Sieg Jochen, Feldmann Christian W, Hemmerich Jennifer, Stork Conrad, Sandfort Frederik, Eiden Philipp, Mathea Miriam
BASF SE, Ludwigshafen, 67056, Germany.
J Chem Inf Model. 2024 Dec 23;64(24):9027-9033. doi: 10.1021/acs.jcim.4c00863. Epub 2024 Sep 17.
The open-source package scikit-learn provides various machine learning algorithms and data processing tools, including the Pipeline class, which allows users to prepend custom data transformation steps to the machine learning model. We introduce the MolPipeline package, which extends this concept to cheminformatics by wrapping standard RDKit functionality, such as reading and writing SMILES strings or calculating molecular descriptors from a molecule object.

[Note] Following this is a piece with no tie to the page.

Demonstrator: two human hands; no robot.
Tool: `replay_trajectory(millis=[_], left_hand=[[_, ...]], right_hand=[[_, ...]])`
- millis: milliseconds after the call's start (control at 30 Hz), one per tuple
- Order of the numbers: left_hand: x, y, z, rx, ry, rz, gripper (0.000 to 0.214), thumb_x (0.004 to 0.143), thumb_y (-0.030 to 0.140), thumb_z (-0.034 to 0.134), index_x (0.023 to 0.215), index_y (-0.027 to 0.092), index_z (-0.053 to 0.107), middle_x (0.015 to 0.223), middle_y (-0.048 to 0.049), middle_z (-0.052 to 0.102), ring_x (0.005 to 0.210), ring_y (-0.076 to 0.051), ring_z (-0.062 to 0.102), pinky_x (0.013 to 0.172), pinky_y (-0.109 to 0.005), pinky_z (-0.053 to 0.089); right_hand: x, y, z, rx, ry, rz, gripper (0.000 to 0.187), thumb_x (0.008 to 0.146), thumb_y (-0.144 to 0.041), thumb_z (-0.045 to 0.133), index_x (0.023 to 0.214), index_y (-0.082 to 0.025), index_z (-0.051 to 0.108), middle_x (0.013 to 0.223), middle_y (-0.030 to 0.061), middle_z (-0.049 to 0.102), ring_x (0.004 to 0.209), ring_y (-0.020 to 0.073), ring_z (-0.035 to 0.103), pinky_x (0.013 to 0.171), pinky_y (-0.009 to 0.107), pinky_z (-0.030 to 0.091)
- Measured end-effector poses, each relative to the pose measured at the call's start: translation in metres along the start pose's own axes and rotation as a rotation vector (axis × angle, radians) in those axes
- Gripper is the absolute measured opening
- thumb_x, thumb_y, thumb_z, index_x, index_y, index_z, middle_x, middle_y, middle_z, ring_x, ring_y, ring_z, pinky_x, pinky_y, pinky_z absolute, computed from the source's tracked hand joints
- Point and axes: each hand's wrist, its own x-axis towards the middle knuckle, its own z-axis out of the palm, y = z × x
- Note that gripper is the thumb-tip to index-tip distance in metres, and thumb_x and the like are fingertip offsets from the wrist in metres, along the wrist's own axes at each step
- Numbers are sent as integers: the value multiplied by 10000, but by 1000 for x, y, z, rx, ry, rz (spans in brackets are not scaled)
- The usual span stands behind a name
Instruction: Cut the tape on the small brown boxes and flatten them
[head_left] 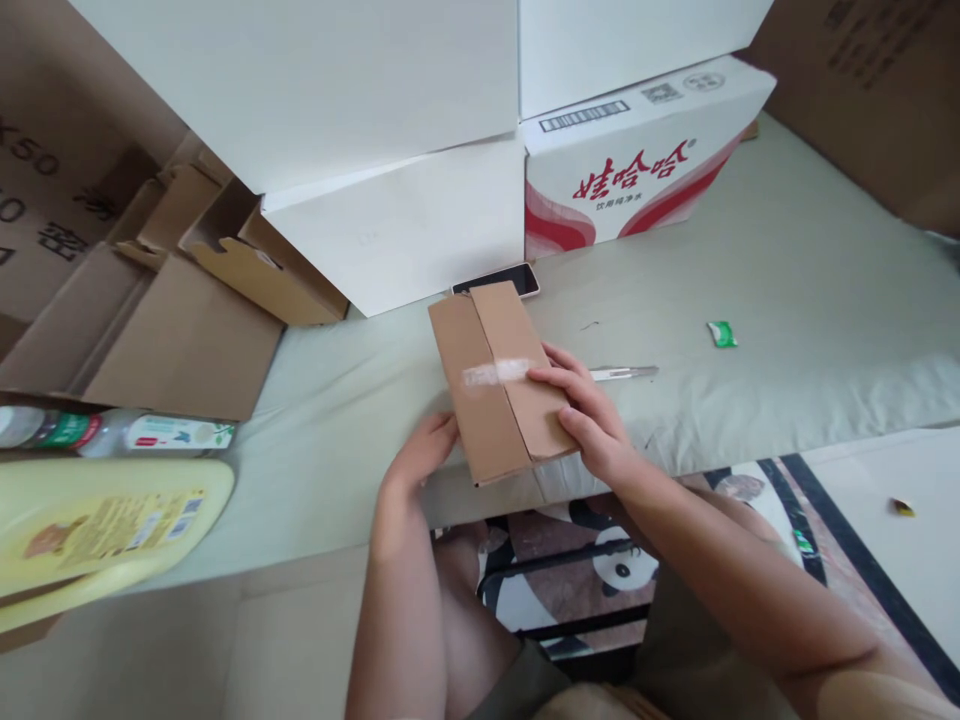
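Observation:
A small brown cardboard box (487, 420) with its two top flaps meeting along the middle is tilted at the near edge of the cloth-covered surface. A strip of clear tape (491, 373) crosses the seam. My right hand (589, 415) grips the box's right side, thumb and fingers resting on its top. On the left side my left hand (424, 450) holds the box's edge, its fingertips hidden behind the cardboard. Just past my right fingers lies a slim silver knife (622, 373), partly covered by that hand. Behind the box is a phone (517, 280), partly hidden.
White cartons (397, 235) and a red-and-white carton (630, 170) stand at the back. Open brown boxes (187, 330), a plastic bottle (112, 432) and a yellow jug (112, 520) are on the left. A green packet (722, 334) lies to the right.

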Motion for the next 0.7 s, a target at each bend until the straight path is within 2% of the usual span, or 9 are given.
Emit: replay_trajectory(millis=[67,100,167,233,300,367,500,600,700], left_hand=[[4,0,0,66,52,-2,356,786,531,756,929,206,775,975,-104,792,900,-306,721,848,-460,593],[5,2,0,85,129,16,382,819,540,722,1003,207,763,1030,-105,784,942,-300,718,890,-468,584],[4,6,0,66,348,160,472,875,567,661,1206,233,698,1225,-114,731,1112,-291,686,999,-473,547],[1,10,1,66,457,357,521,917,614,598,1311,275,637,1474,-111,580,1356,-285,560,1135,-466,461],[-4,14,4,114,426,503,522,960,652,509,1315,292,637,1637,-85,387,1532,-283,362,1247,-462,329],[-8,16,8,156,381,562,513,1004,639,421,1306,289,642,1687,-69,288,1588,-281,251,1295,-472,225],[-11,18,13,161,413,583,458,1037,575,397,1304,286,631,1667,-85,322,1590,-280,246,1302,-502,192],[-10,19,13,163,440,567,463,1033,583,398,1296,283,633,1655,-92,345,1592,-284,242,1299,-512,198],[-10,19,12,160,457,559,471,1024,599,404,1285,280,633,1652,-94,353,1594,-284,237,1301,-515,196]], right_hand=[[1,2,-1,10,-39,29,481,977,-609,465,1314,-328,663,1624,74,448,1547,348,346,1244,590,296],[1,3,-1,17,-58,38,479,976,-607,469,1318,-330,660,1634,72,435,1551,352,339,1245,597,289],[1,5,-1,38,-106,46,468,982,-587,471,1334,-335,649,1650,62,416,1563,347,316,1250,599,274],[0,6,1,73,-158,37,459,994,-571,462,1350,-341,638,1653,53,412,1567,333,309,1256,589,267],[-1,7,4,106,-186,30,465,1003,-578,441,1357,-343,630,1652,49,409,1567,322,310,1257,577,270],[-2,8,7,121,-185,23,480,1008,-596,424,1360,-339,625,1652,51,404,1568,319,308,1259,570,269],[-3,10,9,142,-179,14,474,1018,-584,431,1379,-331,603,1650,54,413,1564,303,318,1261,543,278],[-3,15,11,198,-103,100,473,1029,-555,408,1396,-310,577,1560,84,525,1455,280,477,1173,494,416],[1,20,12,136,11,232,387,993,-470,474,1280,-260,626,1323,108,678,1190,261,644,1036,464,511]])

We aimed to build an easy-to-use Python package to create completely automated end-to-end pipelines that scale to large data sets. Particular emphasis was put on handling erroneous instances, where resolution would require manual intervention in default pipelines. MolPipeline provides the building blocks to enable seamless integration of common cheminformatics tasks within scikit-learn's pipeline framework, such as scaffold splits and molecular standardization, making pipeline building easily adaptable to diverse project requirements.
开源软件包scikit-learn提供了各种机器学习算法和数据处理工具,包括Pipeline类,它允许用户在机器学习模型之前添加自定义数据转换步骤。我们引入了MolPipeline软件包,通过包装标准的RDKit功能(如读取和写入SMILES字符串或从分子对象计算分子描述符)将这一概念扩展到化学信息学领域。我们旨在构建一个易于使用的Python软件包,以创建可扩展到大型数据集的完全自动化的端到端管道。特别强调了处理错误实例,在默认管道中解决这些错误需要人工干预。MolPipeline提供了构建模块,以实现常见化学信息学任务在scikit-learn管道框架内的无缝集成,如支架拆分和分子标准化,使管道构建能够轻松适应不同的项目需求。